You can see who has been reviewing lots of patches lately:

hg log --template '{join(reviewers, "\n")}\n' -r 'firstpushdate(-30)' | sort | uniq -c | sort -n

(smaug currently has the top score, edging out my 116 reviews with 137.)

If you want to reuse templates (instead of having to type them on the command line), you can save them as style files. Search the Internets to learn how to use them. You can even change your default style so the default output from hg log contains everything you'd ever want to know about a changeset!

Keeping it running

Many of the queries rely on data derived from multiple repositories and pushlog data that is external to the repository.

To get best results, you'll need to be running a monolithic/unified Mercurial repository. You can either assemble one locally with this extension by periodically pulling from the separate repos:

hg pull releases
hg pull integration

Or, you can pull from my personal unified repo.

You will also need to ensure the pushlog data is current. If you pull directly from the official repos, this will happen automatically. To be sure, run:

hg pushlogsync

Finally, you can force a repopulation of cached bug data by running:

hg buginfo --reset

Over time, I want all this to automagically work. Stay tuned.

Comments and future improvements

I implemented this feature to save myself from having to go troving through Bugzilla and repository history to answer questions and to obtain metrics. I can now answer many questions via simple Mercurial one-liners.

Custom revision set selectors and template keywords are a pretty nifty feature of Mercurial. They demonstrate how you can extend Mercurial to be aware of more than just tracking commits and files. As I've said before and will continue to say, the extensibility of Mercurial is really its killer feature, especially for organizations with well-defined processes (like Mozilla). The kind of extensibility I achieved with this extension with custom queries and formatting functions is just not possible with Git (at least not with the reference C implementation that the overwhelming majority of Git users use).

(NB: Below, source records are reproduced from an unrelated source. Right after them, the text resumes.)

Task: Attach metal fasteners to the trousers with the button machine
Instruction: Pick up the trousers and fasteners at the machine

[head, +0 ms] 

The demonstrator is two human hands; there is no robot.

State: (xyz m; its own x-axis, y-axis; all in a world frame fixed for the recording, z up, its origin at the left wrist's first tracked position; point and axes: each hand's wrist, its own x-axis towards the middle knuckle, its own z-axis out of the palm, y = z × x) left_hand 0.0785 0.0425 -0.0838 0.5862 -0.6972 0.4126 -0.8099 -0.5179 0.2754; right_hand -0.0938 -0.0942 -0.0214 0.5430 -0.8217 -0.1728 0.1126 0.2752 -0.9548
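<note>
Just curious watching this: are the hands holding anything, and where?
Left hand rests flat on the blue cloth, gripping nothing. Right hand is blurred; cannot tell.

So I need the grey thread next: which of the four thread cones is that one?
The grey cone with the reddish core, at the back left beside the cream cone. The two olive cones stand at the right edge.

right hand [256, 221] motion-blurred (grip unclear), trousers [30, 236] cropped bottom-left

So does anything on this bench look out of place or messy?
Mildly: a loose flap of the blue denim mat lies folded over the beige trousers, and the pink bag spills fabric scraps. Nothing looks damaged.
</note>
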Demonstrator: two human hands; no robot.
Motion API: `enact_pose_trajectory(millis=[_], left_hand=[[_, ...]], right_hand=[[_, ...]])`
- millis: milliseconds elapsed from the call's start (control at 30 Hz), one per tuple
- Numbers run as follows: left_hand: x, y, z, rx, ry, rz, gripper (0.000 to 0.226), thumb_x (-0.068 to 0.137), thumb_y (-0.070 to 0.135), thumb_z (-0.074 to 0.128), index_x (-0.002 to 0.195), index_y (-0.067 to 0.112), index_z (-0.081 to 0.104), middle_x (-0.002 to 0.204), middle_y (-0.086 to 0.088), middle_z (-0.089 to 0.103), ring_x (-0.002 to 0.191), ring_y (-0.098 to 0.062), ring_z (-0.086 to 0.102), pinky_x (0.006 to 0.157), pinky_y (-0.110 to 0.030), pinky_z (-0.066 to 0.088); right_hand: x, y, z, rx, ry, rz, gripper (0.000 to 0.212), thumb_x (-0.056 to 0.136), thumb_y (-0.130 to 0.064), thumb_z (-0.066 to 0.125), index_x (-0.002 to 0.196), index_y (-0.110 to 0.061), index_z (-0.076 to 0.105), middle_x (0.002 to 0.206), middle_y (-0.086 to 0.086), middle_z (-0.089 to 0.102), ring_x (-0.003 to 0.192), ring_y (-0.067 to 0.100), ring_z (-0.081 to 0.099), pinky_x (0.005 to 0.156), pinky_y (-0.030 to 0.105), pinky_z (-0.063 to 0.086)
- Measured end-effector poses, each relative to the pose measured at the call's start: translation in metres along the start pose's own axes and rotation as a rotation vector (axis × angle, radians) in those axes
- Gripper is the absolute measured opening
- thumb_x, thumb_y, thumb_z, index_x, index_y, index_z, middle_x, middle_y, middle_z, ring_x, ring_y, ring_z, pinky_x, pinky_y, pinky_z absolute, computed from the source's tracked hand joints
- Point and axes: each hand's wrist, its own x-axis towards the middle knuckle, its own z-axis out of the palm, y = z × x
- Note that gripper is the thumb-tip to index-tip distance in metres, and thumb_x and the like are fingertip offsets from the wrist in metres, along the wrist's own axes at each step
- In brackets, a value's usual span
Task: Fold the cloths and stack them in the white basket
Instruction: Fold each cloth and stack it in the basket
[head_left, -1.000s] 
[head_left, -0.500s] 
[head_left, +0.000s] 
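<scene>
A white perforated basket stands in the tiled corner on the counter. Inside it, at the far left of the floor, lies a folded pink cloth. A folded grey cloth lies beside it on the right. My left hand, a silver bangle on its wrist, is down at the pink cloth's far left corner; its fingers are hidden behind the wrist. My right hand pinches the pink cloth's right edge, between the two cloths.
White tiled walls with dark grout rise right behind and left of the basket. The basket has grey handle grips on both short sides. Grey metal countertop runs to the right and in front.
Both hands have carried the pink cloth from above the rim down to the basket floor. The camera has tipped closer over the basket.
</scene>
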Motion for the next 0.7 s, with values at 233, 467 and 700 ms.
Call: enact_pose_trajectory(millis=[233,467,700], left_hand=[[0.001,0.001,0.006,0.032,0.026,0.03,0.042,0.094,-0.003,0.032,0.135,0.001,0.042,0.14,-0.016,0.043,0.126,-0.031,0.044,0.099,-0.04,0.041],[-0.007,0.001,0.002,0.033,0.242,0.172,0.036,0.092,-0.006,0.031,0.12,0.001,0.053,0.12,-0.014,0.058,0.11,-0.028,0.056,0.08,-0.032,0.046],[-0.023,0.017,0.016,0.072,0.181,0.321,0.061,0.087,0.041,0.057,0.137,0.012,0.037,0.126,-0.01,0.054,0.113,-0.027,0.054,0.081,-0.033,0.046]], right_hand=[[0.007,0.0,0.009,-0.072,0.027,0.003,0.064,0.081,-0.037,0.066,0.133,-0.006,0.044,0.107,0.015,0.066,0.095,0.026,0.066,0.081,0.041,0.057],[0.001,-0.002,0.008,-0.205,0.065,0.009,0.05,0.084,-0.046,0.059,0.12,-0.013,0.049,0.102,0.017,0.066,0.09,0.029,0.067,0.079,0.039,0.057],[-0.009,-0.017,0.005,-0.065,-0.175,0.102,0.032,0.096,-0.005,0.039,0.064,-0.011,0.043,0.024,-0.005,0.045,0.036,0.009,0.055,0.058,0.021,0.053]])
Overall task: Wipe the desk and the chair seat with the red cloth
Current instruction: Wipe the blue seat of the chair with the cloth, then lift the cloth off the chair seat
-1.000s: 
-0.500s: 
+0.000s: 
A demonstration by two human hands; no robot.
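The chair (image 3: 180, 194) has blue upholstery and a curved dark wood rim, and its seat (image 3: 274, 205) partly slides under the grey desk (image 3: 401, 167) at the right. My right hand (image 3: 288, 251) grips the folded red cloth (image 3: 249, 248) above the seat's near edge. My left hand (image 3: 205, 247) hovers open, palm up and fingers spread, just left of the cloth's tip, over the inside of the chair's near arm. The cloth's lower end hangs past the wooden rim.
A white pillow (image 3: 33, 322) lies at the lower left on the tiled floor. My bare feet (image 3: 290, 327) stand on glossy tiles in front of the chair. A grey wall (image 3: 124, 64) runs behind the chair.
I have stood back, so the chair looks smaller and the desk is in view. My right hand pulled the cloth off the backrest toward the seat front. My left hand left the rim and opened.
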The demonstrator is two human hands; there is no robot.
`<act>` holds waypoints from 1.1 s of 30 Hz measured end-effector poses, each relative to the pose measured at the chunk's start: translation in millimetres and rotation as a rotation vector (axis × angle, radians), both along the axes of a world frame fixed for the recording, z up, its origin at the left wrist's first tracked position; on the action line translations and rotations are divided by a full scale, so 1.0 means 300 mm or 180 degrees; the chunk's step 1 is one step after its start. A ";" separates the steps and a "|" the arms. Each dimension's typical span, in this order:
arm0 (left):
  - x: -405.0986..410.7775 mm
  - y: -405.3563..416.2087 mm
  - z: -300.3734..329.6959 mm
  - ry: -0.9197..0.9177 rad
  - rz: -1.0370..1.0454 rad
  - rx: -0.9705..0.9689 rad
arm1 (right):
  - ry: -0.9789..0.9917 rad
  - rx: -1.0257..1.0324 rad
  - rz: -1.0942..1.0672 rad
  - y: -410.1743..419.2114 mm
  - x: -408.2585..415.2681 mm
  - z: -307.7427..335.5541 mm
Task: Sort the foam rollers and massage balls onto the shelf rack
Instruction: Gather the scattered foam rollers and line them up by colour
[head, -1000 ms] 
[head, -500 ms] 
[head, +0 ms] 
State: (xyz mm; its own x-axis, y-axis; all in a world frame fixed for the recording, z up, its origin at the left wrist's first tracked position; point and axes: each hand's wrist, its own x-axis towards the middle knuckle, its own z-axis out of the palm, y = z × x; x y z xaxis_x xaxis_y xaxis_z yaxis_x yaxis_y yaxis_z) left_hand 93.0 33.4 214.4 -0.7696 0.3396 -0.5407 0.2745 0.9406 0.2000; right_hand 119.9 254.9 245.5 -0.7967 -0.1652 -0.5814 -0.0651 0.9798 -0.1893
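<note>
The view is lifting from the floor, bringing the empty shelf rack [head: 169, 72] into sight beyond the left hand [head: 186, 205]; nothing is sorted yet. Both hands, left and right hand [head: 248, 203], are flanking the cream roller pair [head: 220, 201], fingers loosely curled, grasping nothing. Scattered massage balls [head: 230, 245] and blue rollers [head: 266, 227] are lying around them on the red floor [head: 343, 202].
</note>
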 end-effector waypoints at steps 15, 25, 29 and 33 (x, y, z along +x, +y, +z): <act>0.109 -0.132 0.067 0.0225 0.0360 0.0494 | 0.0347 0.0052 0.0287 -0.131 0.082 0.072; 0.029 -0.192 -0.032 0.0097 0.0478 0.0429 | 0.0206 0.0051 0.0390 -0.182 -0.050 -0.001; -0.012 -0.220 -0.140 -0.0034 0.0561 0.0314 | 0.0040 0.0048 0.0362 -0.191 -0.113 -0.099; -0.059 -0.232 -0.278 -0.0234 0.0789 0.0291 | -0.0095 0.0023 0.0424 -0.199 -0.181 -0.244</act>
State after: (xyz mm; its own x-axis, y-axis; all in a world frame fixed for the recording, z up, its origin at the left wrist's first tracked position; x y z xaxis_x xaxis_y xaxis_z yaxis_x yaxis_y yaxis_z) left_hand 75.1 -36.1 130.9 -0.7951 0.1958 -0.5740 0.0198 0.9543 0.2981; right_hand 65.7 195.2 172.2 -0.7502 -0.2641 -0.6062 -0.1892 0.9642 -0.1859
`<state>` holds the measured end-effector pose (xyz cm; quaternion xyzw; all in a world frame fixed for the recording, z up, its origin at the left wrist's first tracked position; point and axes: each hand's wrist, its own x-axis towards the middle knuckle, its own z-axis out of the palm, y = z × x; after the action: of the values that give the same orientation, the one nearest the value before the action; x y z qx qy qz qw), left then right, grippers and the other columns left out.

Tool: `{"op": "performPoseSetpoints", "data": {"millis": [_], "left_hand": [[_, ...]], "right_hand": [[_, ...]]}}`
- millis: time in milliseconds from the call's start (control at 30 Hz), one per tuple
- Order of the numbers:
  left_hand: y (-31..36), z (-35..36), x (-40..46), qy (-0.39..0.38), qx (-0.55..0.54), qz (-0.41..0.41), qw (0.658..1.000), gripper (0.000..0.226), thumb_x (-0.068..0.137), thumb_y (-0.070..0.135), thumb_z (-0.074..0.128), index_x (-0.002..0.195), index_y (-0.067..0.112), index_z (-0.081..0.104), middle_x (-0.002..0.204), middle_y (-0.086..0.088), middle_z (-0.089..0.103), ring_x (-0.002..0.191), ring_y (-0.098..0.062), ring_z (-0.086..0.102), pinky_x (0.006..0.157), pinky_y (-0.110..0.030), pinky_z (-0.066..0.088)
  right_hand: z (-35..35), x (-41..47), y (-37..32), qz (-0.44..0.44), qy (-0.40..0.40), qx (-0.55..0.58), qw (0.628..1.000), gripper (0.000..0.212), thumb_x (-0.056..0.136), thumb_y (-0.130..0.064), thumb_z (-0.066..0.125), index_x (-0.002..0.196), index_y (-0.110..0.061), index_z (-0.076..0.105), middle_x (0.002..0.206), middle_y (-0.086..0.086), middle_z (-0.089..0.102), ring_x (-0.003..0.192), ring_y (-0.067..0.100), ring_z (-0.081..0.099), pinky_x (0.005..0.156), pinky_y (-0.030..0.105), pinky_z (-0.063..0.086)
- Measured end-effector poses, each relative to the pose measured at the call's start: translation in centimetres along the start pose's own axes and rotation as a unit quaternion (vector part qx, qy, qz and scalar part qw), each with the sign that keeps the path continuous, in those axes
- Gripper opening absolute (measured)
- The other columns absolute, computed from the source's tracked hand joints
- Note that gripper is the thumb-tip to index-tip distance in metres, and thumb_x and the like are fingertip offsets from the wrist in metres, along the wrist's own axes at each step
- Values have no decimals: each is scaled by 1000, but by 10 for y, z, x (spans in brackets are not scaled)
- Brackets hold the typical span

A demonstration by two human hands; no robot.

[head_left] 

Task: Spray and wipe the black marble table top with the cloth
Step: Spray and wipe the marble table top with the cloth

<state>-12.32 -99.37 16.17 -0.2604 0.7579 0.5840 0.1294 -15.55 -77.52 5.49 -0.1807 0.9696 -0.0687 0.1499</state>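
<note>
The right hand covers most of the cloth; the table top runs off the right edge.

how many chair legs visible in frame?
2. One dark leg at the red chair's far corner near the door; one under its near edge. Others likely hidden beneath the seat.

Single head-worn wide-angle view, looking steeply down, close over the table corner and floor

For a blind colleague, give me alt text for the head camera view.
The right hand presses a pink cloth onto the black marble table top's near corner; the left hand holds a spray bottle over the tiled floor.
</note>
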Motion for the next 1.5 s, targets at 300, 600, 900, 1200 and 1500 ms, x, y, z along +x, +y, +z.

There are numerous improvements that can be made to the extension. Obviously more revision set selectors and template keywords can be added. The parsing routine to extract bugs and reviewers isn't the most robust in the world. I copied some existing Mozilla code. It does well at detecting string patters but doesn't cope well with extracting lists.

I'd also love to better integrate Mercurial with automation results so you can do things like expose a greenpush() selector and do things like hg up -r 'last(tree(inbound)) and greenpush()' (which of course could be exposed as lastgreen(inbound). Wouldn't that be cool! (This would be possible if we had better APIs for querying individual push results.) It would also be possible to have the Mercurial server expose this data as repository data so clients pull it automatically. That would prevent clients from all needing to query the same 3rd party services. Just a crazy thought.

Speed can be an issue. Calculating the release information ({firstnightly} etc) is currently slower than I'd like. This is mostly due to me using inefficient algorithms and not caching things where I should. Speed issues should be fixed in due time.

Please let me know if you run into any problems or have suggestions for improvements. If you want to implement your own revision set selectors or template keywords, it's easier than you think! I will happily accept patches. Keep in mind that Mercurial can integrate with 3rd party services. So if you want to supplement repository data with data from a HTTP+JSON web service, that's very doable. The sky is the limit.